### DATA BLOCK
§
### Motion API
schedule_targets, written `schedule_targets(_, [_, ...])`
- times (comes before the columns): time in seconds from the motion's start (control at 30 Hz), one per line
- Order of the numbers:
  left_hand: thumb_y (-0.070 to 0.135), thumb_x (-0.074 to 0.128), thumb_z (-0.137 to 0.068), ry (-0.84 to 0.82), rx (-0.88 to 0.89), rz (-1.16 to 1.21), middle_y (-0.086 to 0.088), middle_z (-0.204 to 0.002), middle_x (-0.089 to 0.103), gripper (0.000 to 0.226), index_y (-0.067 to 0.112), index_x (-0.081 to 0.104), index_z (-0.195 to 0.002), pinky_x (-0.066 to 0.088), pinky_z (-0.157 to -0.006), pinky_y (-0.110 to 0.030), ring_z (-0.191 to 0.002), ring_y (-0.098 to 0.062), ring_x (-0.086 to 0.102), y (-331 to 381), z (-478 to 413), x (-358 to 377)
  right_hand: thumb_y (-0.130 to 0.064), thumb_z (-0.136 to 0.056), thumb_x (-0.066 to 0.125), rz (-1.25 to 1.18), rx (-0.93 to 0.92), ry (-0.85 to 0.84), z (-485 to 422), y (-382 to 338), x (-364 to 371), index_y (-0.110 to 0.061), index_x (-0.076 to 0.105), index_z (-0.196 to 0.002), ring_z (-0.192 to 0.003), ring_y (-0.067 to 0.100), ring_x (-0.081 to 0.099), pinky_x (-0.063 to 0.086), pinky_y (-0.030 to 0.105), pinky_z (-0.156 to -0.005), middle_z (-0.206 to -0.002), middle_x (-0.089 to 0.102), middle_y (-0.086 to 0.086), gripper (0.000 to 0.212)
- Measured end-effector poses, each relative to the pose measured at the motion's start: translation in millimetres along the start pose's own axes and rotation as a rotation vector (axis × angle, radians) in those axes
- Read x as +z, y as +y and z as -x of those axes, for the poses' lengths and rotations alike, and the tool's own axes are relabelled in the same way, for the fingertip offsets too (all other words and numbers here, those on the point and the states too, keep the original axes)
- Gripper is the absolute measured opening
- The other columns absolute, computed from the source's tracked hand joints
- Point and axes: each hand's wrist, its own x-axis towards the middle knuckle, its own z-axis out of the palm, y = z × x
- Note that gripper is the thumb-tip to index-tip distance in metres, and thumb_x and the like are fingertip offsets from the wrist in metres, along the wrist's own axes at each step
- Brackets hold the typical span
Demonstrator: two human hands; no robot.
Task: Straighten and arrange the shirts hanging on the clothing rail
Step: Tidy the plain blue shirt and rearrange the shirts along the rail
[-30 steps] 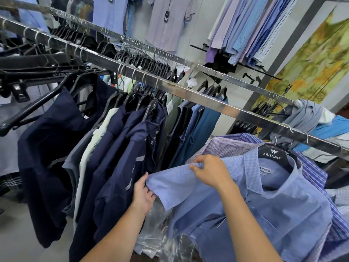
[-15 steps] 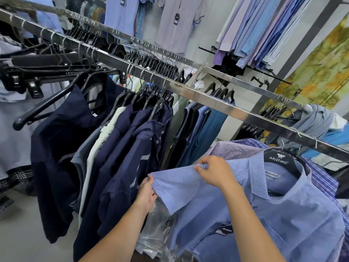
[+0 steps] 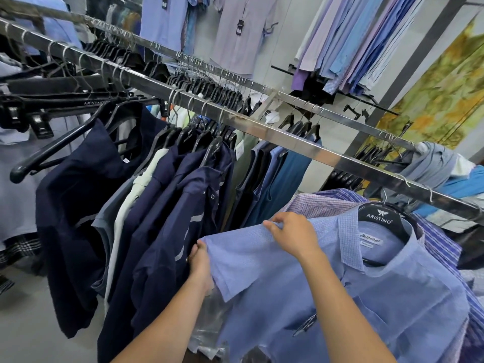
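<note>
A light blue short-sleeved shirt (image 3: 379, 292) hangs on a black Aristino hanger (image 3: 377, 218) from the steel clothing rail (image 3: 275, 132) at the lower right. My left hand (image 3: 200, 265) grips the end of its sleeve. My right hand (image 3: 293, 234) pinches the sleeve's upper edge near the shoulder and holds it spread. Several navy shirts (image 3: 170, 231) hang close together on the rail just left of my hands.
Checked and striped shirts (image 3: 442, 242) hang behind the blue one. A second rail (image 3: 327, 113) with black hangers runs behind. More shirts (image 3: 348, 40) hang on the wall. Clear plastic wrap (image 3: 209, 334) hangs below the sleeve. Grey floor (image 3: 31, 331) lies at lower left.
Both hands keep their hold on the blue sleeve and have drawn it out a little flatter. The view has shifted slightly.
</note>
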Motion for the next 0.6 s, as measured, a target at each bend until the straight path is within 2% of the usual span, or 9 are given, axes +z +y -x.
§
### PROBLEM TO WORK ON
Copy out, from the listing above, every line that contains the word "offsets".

### ANSWER FOR THE TASK
- Read x as +z, y as +y and z as -x of those axes, for the poses' lengths and rotations alike, and the tool's own axes are relabelled in the same way, for the fingertip offsets too (all other words and numbers here, those on the point and the states too, keep the original axes)
- Note that gripper is the thumb-tip to index-tip distance in metres, and thumb_x and the like are fingertip offsets from the wrist in metres, along the wrist's own axes at each step

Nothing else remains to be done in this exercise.